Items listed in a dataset
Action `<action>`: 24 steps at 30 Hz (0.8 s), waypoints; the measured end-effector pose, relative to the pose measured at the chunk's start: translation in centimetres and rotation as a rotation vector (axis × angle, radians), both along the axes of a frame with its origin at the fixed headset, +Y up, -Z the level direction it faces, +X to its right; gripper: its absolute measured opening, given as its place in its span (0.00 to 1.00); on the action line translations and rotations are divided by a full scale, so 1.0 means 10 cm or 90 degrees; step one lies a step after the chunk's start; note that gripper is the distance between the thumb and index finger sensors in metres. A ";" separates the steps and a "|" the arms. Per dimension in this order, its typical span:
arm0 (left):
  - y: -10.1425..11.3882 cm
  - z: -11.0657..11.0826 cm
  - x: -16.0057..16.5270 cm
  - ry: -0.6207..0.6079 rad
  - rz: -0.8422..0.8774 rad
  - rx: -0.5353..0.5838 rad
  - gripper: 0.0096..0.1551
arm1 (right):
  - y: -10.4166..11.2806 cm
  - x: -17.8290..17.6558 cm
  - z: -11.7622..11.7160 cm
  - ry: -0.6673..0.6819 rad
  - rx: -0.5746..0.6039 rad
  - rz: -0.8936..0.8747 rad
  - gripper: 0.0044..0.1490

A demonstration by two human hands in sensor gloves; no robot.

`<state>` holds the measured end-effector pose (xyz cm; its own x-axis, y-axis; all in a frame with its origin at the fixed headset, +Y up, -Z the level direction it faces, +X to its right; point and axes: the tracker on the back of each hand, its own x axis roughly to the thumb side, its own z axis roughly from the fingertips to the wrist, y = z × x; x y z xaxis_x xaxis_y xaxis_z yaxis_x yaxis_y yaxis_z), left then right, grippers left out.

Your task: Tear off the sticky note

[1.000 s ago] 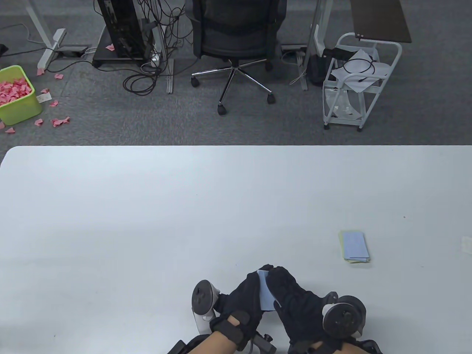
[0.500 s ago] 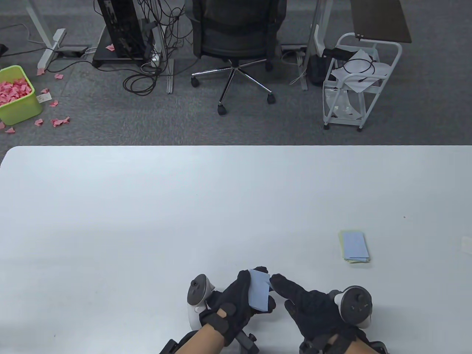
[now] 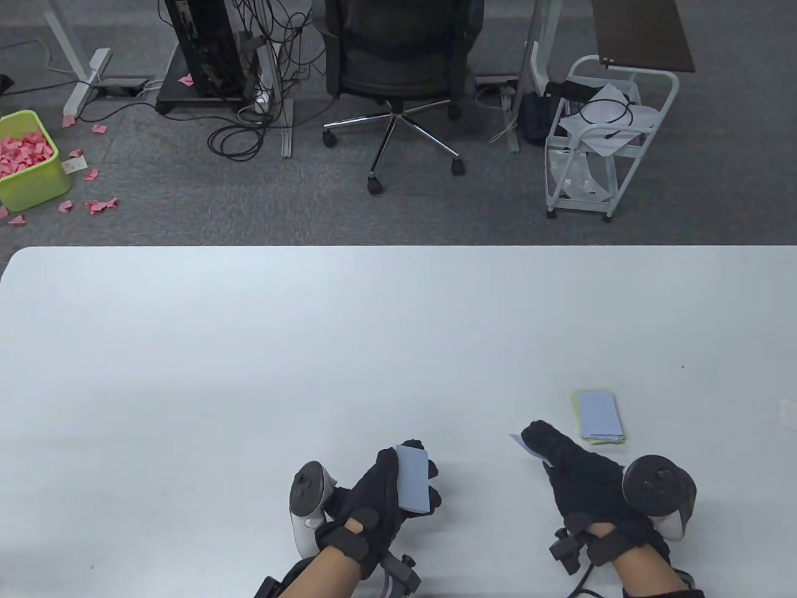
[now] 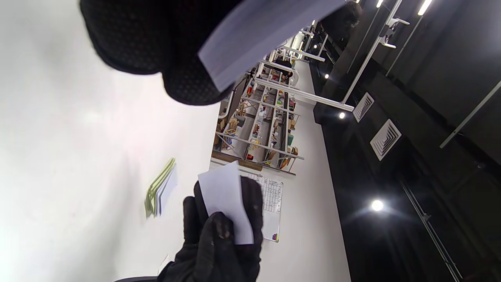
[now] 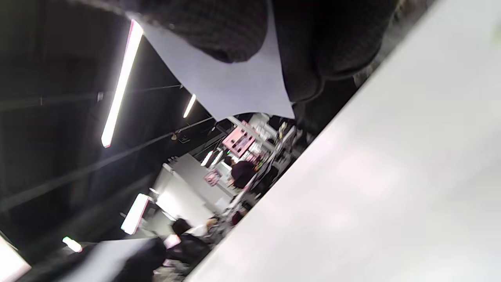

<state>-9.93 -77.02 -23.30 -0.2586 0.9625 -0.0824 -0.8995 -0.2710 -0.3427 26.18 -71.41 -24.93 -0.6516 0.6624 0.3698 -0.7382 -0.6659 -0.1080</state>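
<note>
My left hand (image 3: 389, 486) grips a pale blue sticky note pad (image 3: 413, 477) near the table's front edge; the pad also shows at the top of the left wrist view (image 4: 258, 35). My right hand (image 3: 560, 458) pinches a single pale blue sticky note (image 3: 523, 445), apart from the pad and to its right. The note shows flat between the fingers in the left wrist view (image 4: 227, 201) and in the right wrist view (image 5: 227, 90).
A small pile of blue and yellow-green notes (image 3: 599, 417) lies on the white table (image 3: 249, 349) just beyond my right hand. A white slip (image 3: 788, 413) sits at the table's right edge. Beyond the table are an office chair (image 3: 398, 68), a white cart (image 3: 601, 137) and a green bin (image 3: 28, 159).
My hands have moved apart: the right hand pulled one note off the pad and carried it right, towards the pile. The left hand shifted slightly left with the pad.
</note>
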 end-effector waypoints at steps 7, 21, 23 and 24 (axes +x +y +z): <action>0.08 0.00 -0.05 0.011 0.013 0.016 0.45 | -0.12 0.52 -0.23 -0.159 -0.027 0.155 0.26; 0.07 -0.02 -0.04 0.016 0.000 0.029 0.45 | -0.32 0.75 -0.77 -0.181 -0.137 0.226 0.27; 0.07 -0.03 -0.04 0.016 -0.004 0.031 0.45 | -0.36 0.75 -0.80 -0.176 -0.143 0.231 0.27; 0.07 -0.03 -0.04 0.017 -0.006 0.031 0.45 | -0.37 0.74 -0.84 -0.170 -0.159 0.231 0.27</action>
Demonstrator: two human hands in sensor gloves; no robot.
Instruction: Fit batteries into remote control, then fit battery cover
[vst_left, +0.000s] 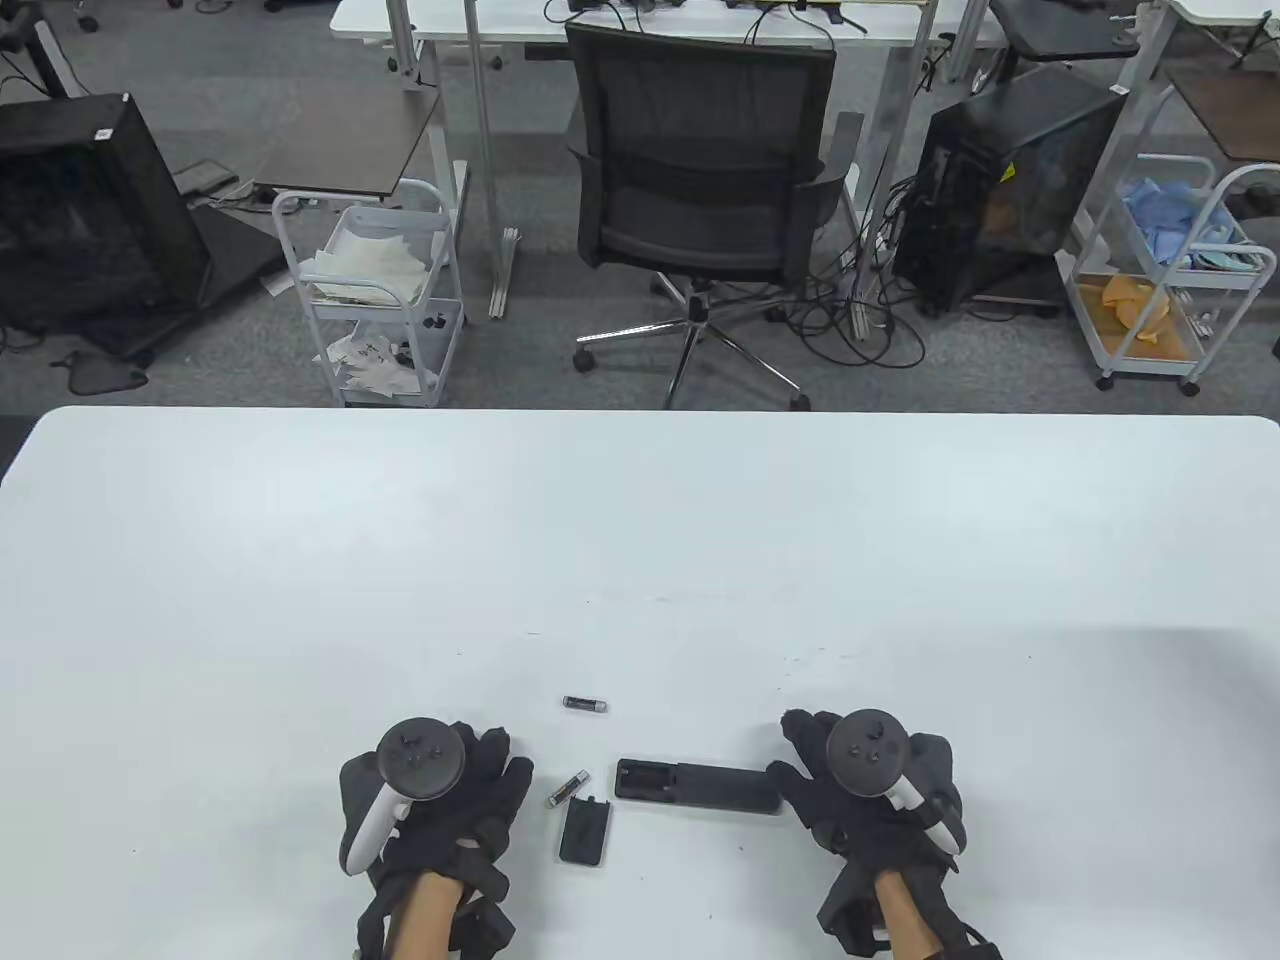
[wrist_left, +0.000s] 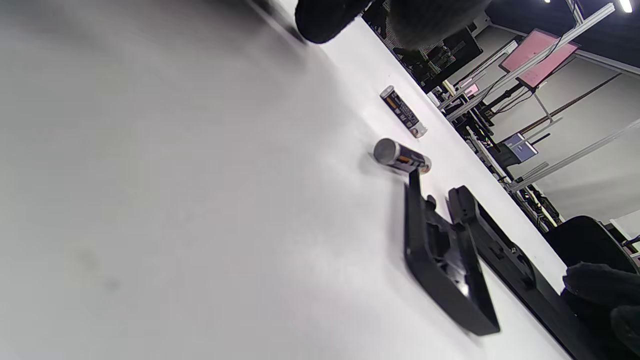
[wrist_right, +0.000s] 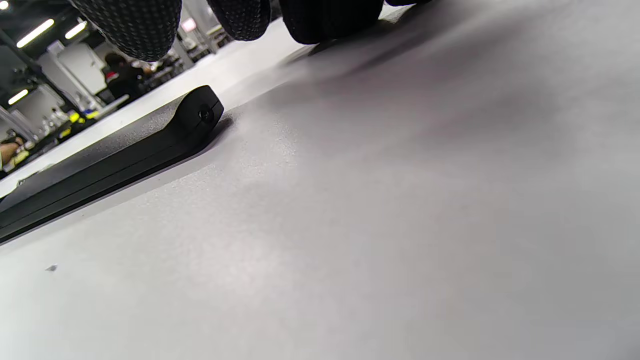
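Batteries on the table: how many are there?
2. One battery lies alone farther up the table; the other battery lies by the battery cover, near the left hand. None visible in the remote.

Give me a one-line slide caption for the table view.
Both gloved hands rest on the white table beside the open remote control, two loose batteries and the detached battery cover.

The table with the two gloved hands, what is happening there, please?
A person is about to put batteries into a remote control. It lies on the white table with its battery compartment open and empty. The cover lies apart, with one battery just beside it and the other battery farther back. The left hand holds nothing; the right hand is at the remote's end, also holding nothing.
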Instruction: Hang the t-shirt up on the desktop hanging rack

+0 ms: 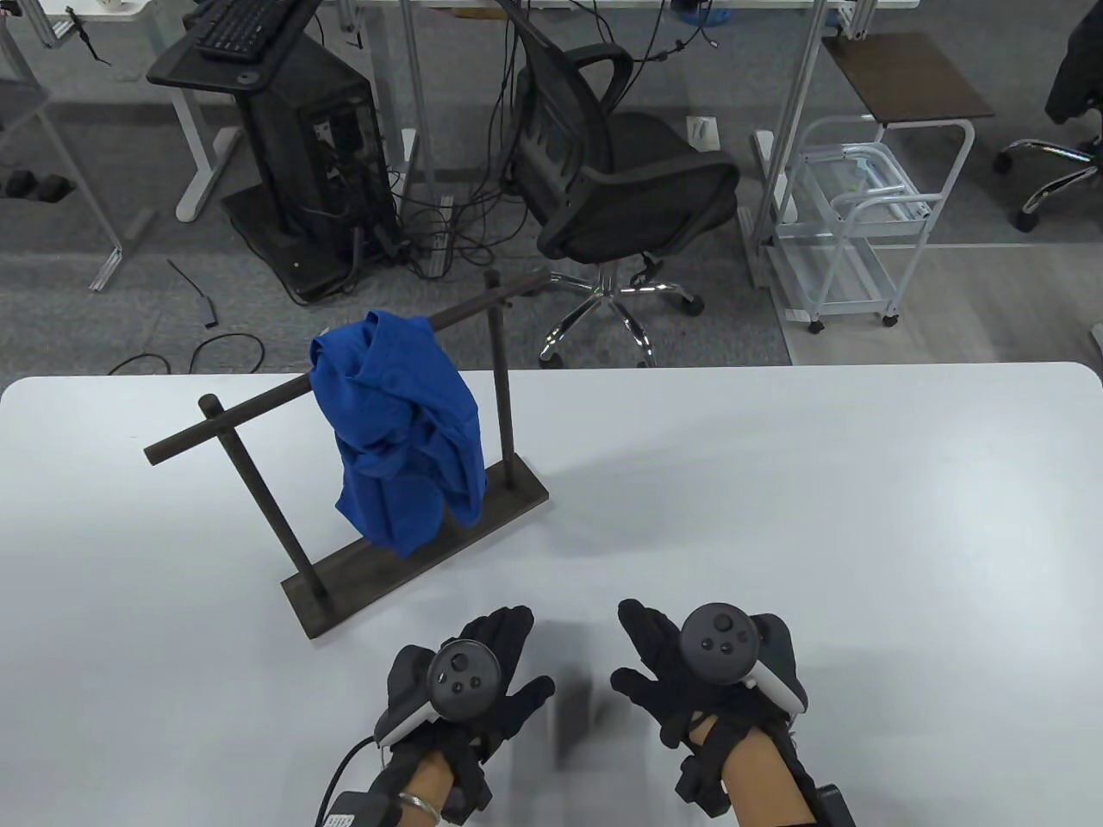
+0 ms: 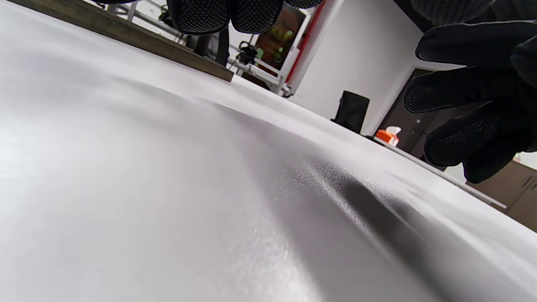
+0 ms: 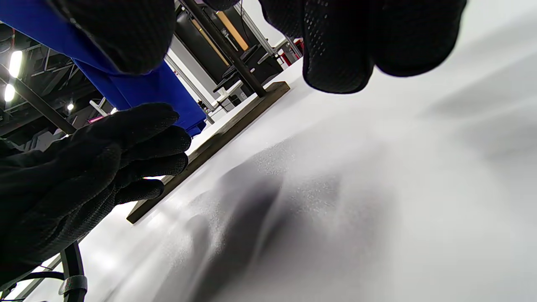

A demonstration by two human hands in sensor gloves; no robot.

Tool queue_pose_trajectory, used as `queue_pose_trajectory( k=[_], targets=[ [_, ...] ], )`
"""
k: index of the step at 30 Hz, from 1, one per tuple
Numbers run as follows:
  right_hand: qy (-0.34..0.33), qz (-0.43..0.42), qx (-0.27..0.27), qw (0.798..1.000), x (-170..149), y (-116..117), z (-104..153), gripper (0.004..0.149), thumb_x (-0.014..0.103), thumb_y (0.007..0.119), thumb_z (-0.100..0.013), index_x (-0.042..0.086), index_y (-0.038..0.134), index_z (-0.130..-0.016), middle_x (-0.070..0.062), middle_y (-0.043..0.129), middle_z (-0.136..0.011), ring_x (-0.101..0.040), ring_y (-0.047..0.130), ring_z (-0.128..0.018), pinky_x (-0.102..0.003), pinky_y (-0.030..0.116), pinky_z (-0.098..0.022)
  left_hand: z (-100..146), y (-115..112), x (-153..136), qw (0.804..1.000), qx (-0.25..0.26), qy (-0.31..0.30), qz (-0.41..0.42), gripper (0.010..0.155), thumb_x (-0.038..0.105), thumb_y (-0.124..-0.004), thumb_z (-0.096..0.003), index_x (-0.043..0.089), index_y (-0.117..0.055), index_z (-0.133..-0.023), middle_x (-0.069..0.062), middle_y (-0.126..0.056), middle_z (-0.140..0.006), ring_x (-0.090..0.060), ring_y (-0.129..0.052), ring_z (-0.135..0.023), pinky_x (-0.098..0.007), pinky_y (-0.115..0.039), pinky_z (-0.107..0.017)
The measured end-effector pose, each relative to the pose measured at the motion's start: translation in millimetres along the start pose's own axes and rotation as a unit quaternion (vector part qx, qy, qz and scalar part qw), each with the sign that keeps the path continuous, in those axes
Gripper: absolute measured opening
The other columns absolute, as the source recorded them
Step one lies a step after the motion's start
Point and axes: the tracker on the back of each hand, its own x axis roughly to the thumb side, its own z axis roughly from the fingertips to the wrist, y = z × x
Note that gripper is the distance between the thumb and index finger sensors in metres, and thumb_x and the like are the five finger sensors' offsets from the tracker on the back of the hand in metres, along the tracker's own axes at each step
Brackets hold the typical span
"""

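A blue t-shirt (image 1: 401, 431) hangs bunched over the crossbar of a dark wooden desktop rack (image 1: 258, 495) standing on the white table (image 1: 775, 482). The shirt also shows in the right wrist view (image 3: 126, 86), above the rack's base (image 3: 218, 140). My left hand (image 1: 482, 668) and right hand (image 1: 681, 663) hover side by side near the table's front edge, in front of the rack. Both are open with fingers spread and hold nothing. In the left wrist view the rack's base (image 2: 138, 42) lies beyond my fingertips (image 2: 226, 14), and my right hand's fingers (image 2: 470, 92) show at the right.
Beyond the table's far edge stand a black office chair (image 1: 620, 181), a computer tower on a stand (image 1: 302, 146) with loose cables, and a white wire cart (image 1: 862, 215).
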Motion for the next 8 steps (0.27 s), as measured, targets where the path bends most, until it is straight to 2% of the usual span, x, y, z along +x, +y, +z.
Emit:
queue_pose_trajectory(
  k=[8],
  targets=[
    [0.006,-0.002,0.01,1.0,-2.8,2.4,-2.0,0.076,0.042,0.078,-0.042,0.017,0.037,-0.1,-0.021,0.044,-0.1,-0.044,0.078,-0.071,-0.058,0.069,-0.047,2.7,2.1,4.1,1.0,-0.004,-0.006,-0.018,0.086,0.063,-0.058,-0.0473,0.012,-0.034,-0.111,-0.022,-0.043,-0.113,-0.052,-0.057,-0.101,-0.073,-0.05,-0.066]
  ],
)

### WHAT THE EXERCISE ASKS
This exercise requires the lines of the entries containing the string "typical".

### EXERCISE OUTPUT
Action `<action>`: 24 steps at 30 Hz (0.8 s), waypoints; the measured end-effector pose, relative to the pose measured at the chunk's start: translation in centimetres and rotation as a rotation vector (axis × angle, radians), both along the axes of a frame with its origin at the fixed headset, +Y up, -Z the level direction it faces, +X to its right; gripper: its absolute measured opening, given as its place in its span (0.00 to 1.00); on the action line translations and rotations are divided by a full scale, so 1.0 means 10 cm or 90 degrees; step one lies a step after the chunk's start; note that gripper is the distance between the thumb and index finger sensors in metres. A ";" separates the steps and a "|" the arms. Per dimension in this order, its typical span:
Brackets hold the typical span

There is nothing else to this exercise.